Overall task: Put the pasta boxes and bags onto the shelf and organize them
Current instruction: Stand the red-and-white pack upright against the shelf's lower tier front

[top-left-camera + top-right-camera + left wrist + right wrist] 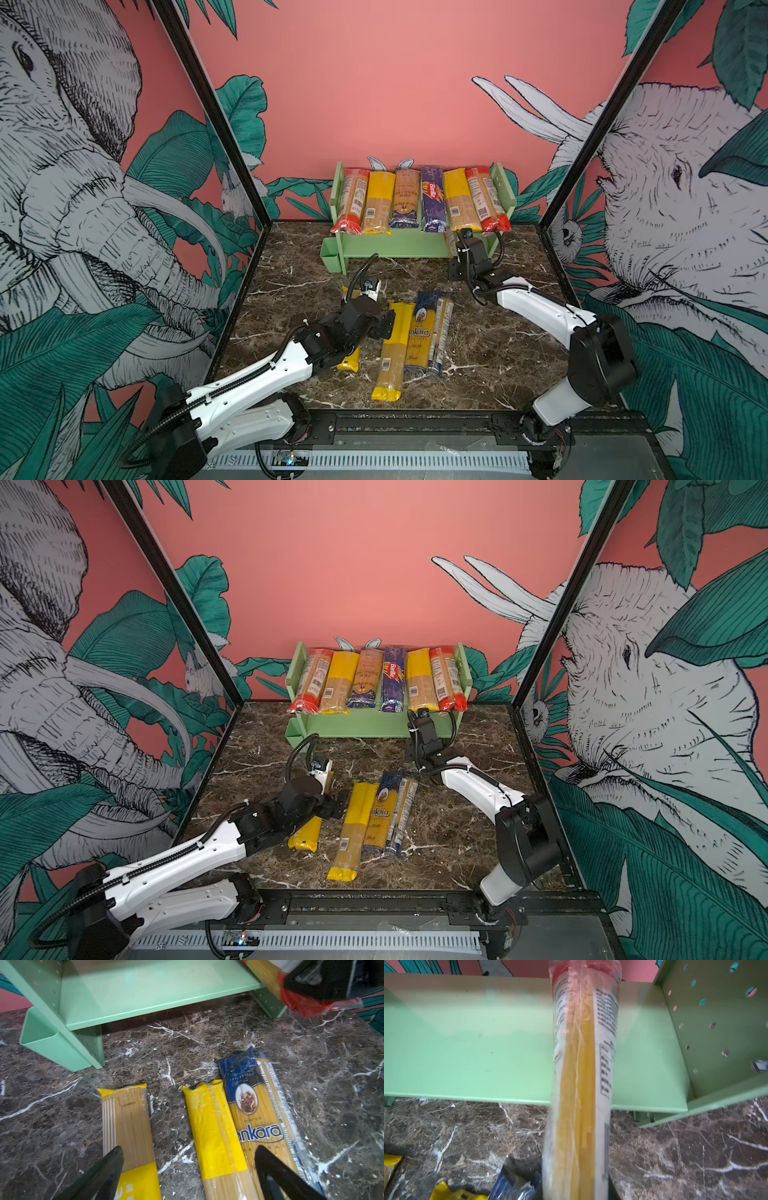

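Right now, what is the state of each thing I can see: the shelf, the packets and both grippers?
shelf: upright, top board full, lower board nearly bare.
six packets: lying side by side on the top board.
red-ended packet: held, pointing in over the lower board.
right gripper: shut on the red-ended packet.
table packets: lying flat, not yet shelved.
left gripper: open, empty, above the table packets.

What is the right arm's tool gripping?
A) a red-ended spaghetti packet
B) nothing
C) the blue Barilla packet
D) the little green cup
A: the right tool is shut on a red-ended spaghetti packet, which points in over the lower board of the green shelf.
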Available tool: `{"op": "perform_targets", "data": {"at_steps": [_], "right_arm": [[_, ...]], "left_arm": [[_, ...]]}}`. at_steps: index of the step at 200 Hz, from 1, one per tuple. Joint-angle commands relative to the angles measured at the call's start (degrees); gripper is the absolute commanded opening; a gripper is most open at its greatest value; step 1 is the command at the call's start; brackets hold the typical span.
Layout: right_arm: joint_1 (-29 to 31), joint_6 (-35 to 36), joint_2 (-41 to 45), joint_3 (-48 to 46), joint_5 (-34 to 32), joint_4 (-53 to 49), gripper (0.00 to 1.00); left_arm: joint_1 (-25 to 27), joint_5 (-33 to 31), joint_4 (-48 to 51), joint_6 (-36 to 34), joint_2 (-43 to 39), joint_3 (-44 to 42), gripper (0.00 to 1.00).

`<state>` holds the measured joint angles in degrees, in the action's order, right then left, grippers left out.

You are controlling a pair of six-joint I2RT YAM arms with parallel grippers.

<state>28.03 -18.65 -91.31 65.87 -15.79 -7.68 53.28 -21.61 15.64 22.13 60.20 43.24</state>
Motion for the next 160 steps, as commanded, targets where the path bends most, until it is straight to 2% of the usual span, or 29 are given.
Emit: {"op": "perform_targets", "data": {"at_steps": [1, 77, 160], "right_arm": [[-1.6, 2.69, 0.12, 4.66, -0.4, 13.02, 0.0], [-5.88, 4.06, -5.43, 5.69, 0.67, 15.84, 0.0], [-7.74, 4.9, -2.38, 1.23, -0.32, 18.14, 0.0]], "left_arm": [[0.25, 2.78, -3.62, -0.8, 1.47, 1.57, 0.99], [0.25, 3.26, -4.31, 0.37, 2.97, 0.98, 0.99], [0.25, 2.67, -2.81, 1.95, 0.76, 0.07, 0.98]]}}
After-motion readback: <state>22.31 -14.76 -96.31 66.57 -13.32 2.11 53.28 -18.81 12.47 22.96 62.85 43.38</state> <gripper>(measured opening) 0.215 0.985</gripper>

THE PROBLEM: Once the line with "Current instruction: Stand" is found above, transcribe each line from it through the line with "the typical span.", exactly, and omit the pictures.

EXERCISE ANSWER:
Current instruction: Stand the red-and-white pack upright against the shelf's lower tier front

[top-left-camera + top-right-camera + left wrist + right wrist] 

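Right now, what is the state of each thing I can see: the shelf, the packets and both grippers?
shelf: upright, top board full, lower board nearly bare.
six packets: lying side by side on the top board.
red-ended packet: held, pointing in over the lower board.
right gripper: shut on the red-ended packet.
table packets: lying flat, not yet shelved.
left gripper: open, empty, above the table packets.

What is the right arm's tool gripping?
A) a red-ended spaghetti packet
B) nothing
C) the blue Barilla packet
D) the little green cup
A: the right tool is shut on a red-ended spaghetti packet, which points in over the lower board of the green shelf.
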Available tool: `{"op": "perform_targets", "data": {"at_steps": [_], "right_arm": [[_, ...]], "left_arm": [[_, ...]]}}`. at_steps: index of the step at 200 Hz, from 1, one per tuple. Joint-angle commands relative to the angles measured at the call's start (degrees); gripper is the absolute commanded opening; a gripper is most open at its greatest value; step 1 is the command at the call's start; brackets hold the typical span.

Here is where the answer stops.